**DESCRIPTION OF THE TASK:**
Give again, word for word, every line below from the one that has "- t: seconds" through the one that has "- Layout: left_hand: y", both included, and no others.

Data entries
*-*-*

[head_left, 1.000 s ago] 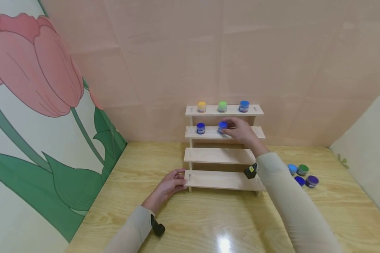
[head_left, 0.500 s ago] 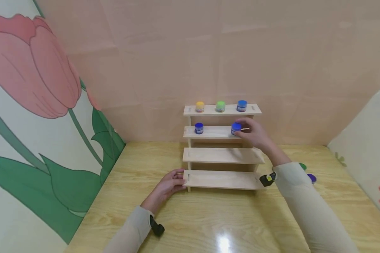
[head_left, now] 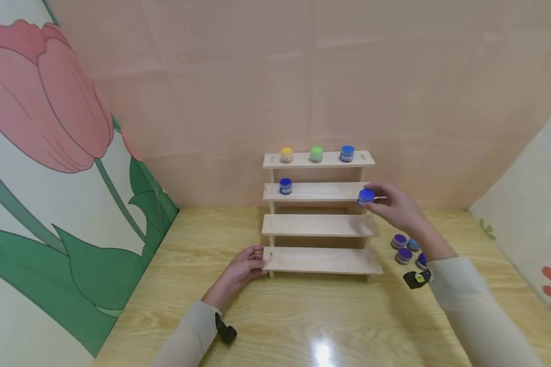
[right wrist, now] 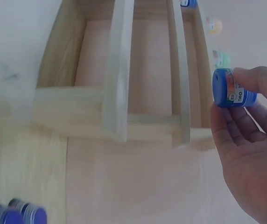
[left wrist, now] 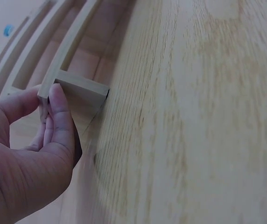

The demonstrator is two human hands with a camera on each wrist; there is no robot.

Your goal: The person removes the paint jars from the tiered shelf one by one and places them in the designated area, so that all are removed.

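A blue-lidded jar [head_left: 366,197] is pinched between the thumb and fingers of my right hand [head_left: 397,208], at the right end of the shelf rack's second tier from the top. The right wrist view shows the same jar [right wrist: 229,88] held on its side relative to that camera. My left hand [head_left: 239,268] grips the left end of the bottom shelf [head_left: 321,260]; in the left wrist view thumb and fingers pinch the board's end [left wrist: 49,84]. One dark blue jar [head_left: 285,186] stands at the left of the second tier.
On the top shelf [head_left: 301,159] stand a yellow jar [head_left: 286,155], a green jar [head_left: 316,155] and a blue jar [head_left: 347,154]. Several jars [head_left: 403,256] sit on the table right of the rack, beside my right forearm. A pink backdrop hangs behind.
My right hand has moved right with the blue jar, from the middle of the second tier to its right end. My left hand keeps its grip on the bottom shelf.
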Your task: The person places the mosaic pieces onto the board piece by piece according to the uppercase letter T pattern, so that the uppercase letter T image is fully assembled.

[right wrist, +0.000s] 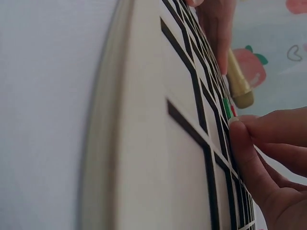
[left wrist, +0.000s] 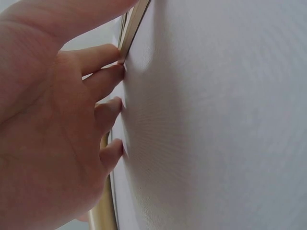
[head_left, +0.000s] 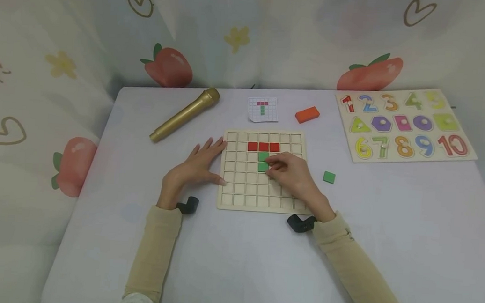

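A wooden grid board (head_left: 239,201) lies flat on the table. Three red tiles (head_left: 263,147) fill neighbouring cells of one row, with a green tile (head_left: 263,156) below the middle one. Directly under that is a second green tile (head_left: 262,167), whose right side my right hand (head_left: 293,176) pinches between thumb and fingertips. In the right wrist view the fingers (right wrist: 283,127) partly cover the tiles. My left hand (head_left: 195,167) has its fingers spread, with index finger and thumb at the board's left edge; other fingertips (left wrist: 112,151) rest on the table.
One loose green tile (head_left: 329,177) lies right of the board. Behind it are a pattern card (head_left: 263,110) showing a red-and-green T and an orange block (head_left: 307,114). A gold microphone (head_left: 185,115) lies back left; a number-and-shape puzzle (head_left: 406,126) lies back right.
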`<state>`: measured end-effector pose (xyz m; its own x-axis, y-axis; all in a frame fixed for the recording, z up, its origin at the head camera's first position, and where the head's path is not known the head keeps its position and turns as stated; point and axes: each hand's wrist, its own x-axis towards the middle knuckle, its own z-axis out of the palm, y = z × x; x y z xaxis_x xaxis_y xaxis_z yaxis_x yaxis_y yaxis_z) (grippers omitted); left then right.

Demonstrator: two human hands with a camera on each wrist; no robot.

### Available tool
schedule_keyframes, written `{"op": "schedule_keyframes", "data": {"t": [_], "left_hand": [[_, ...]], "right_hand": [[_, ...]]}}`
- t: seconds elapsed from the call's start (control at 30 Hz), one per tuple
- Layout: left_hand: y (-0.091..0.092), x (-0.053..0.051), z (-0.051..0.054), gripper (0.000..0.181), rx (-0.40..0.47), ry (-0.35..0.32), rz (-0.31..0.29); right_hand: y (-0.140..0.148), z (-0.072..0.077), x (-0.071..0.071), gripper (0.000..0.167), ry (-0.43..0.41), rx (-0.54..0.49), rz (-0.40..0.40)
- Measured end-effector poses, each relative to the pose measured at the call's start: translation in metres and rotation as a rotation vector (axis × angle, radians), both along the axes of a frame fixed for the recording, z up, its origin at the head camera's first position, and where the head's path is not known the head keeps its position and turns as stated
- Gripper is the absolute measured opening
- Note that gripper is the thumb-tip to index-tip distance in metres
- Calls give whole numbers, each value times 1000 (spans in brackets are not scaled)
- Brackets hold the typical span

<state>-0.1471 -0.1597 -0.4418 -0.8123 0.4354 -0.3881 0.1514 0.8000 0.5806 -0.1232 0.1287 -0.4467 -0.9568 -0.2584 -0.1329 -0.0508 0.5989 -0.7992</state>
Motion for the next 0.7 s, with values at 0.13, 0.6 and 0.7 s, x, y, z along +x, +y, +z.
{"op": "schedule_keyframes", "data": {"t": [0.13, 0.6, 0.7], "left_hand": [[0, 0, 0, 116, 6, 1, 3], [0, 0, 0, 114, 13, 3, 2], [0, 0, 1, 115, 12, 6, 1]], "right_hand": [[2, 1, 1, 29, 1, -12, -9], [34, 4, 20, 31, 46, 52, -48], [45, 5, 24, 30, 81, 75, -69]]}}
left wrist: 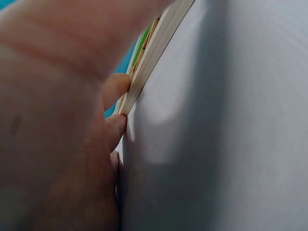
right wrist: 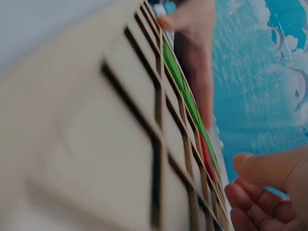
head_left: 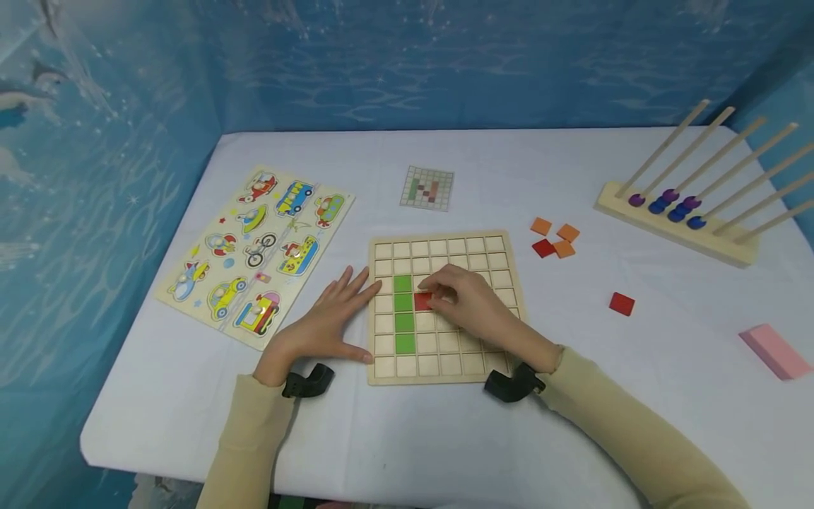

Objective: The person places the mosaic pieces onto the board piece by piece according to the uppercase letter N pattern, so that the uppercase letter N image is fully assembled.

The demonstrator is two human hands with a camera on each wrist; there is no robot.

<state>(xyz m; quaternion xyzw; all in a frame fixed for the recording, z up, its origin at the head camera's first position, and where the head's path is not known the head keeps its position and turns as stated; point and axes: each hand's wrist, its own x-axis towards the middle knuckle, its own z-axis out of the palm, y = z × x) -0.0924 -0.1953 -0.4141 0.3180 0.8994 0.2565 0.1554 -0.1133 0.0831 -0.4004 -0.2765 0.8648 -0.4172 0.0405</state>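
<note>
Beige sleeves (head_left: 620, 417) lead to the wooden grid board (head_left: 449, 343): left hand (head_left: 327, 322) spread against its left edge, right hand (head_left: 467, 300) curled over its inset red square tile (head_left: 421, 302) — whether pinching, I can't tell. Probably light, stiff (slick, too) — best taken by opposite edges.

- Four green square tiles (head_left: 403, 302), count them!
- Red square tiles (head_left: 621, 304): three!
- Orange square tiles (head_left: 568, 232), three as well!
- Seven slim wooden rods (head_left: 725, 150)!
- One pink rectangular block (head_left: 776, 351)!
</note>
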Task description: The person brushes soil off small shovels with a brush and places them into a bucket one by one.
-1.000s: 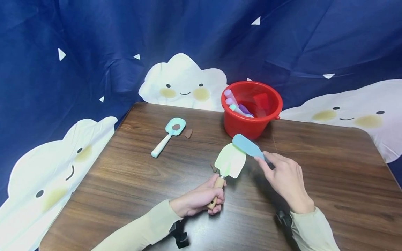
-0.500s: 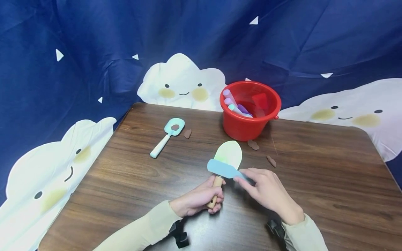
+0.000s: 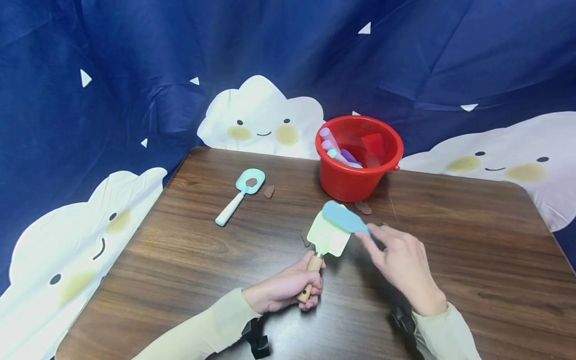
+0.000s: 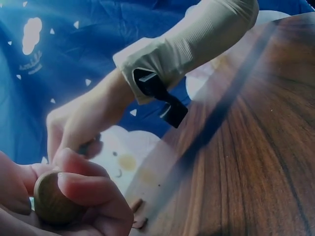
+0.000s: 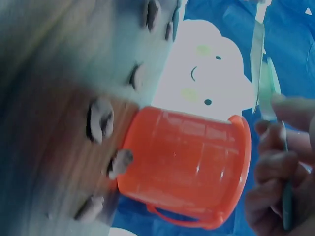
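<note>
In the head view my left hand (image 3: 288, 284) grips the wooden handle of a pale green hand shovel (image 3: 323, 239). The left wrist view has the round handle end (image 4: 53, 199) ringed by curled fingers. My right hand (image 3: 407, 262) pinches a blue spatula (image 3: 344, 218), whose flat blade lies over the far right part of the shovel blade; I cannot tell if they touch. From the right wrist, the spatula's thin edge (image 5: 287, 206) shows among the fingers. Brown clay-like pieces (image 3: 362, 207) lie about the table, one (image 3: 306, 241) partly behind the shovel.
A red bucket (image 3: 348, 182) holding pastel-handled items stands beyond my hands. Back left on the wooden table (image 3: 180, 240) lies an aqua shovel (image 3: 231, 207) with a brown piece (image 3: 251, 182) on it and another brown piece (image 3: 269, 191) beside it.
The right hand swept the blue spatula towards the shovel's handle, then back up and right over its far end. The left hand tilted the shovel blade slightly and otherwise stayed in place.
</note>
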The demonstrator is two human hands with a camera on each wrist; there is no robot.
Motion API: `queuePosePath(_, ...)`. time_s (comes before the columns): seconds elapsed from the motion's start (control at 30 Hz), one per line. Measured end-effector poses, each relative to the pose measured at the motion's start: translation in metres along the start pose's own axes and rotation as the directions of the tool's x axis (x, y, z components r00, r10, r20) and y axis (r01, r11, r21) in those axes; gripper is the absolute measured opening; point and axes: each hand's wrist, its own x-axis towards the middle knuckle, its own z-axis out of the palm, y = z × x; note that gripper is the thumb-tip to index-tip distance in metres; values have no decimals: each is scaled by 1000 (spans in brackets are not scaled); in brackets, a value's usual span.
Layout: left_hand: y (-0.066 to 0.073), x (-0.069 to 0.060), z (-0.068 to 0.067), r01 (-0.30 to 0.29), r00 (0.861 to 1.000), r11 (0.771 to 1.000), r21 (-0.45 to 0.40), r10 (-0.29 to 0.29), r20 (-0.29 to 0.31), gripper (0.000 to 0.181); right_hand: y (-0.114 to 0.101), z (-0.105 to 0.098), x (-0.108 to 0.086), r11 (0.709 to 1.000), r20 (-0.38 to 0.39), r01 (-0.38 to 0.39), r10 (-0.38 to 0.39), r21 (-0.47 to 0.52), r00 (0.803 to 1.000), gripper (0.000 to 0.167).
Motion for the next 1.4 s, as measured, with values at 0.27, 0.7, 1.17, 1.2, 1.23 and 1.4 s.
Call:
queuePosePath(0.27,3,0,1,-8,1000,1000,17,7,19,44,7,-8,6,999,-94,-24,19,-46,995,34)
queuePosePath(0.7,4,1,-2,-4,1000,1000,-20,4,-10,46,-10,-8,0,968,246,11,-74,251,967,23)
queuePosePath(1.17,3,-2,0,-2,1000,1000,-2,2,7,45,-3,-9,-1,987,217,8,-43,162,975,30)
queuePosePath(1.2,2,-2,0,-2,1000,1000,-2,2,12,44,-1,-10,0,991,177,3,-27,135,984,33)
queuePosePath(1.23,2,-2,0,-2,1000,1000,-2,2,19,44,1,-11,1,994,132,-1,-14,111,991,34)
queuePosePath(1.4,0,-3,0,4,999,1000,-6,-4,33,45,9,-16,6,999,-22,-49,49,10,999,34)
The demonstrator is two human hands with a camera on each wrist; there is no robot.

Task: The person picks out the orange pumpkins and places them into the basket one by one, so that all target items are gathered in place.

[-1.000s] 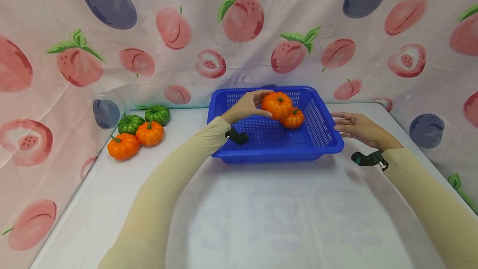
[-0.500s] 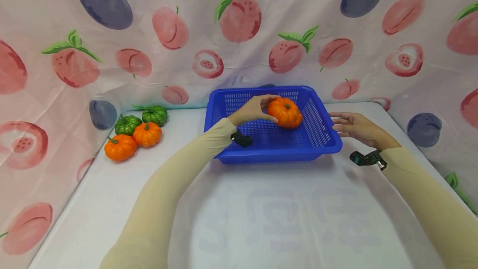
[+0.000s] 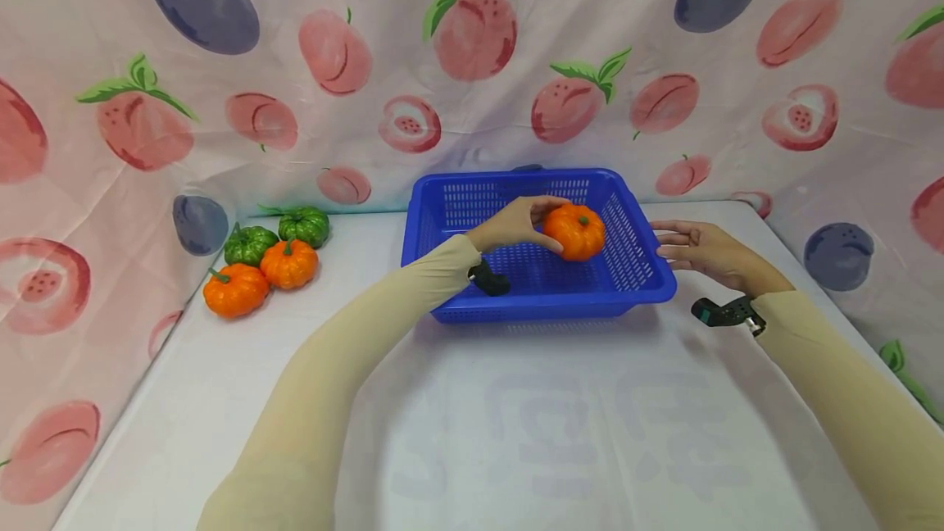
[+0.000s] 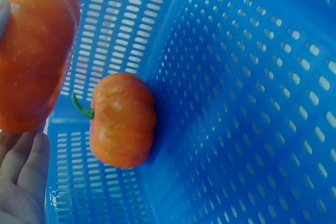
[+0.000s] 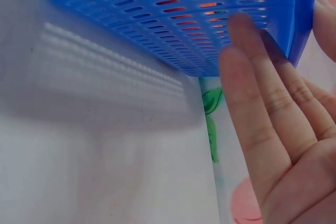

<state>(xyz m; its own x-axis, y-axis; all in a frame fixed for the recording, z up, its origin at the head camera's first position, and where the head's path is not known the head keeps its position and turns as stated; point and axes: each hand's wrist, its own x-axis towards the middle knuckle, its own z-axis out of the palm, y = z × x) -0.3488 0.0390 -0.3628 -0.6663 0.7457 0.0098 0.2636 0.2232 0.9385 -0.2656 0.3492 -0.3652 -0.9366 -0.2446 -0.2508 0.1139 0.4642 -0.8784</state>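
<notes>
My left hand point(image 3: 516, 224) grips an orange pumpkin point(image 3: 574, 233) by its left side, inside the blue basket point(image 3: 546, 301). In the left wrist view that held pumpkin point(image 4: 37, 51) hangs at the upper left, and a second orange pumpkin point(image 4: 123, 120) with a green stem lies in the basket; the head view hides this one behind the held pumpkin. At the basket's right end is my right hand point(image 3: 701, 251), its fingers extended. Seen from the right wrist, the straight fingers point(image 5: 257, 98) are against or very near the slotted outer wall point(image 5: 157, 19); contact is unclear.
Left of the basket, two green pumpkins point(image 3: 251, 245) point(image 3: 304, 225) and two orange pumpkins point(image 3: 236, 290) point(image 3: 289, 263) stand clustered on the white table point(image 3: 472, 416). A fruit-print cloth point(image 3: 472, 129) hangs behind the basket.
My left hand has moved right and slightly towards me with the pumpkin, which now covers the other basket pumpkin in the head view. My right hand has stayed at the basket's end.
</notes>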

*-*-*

**SOLUTION:**
- t: seconds elapsed from the call's start (control at 30 Hz), one per tuple
- Layout: left_hand: y (-0.091..0.092), x (-0.053..0.051), z (-0.051..0.054), gripper (0.000..0.181), rx (-0.40..0.47), ry (-0.35..0.32), rz (-0.31..0.29); right_hand: y (-0.140..0.148), z (-0.072..0.077), x (-0.071..0.071), gripper (0.000..0.167), ry (-0.43..0.41), rx (-0.54..0.49), rz (-0.40..0.40)

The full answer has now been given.